Directions: Would you give the listing again exactly as written, minus its pictures?

Input data:
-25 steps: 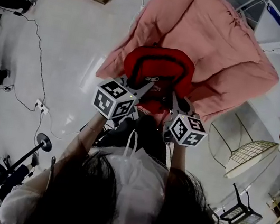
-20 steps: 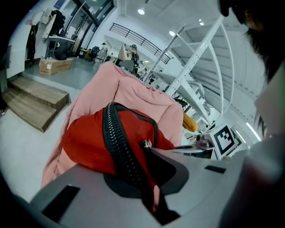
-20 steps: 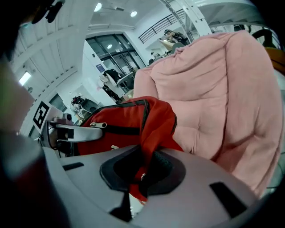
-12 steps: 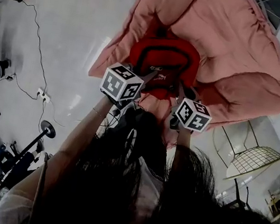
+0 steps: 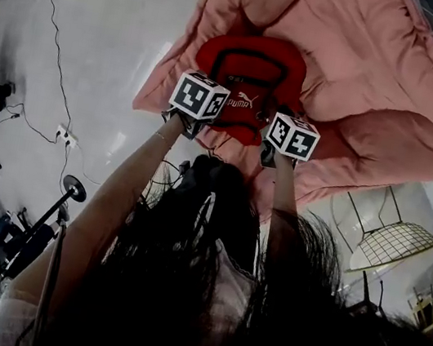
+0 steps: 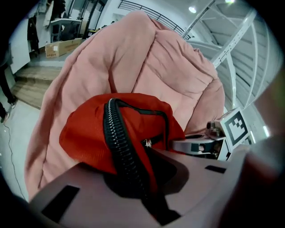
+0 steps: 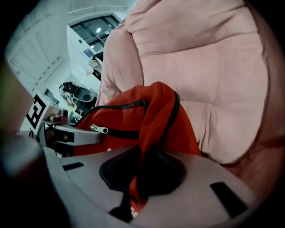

Response:
-25 steps: 
-20 steps: 
-20 steps: 
-12 steps: 
+0 steps: 
+0 steps: 
+0 steps: 

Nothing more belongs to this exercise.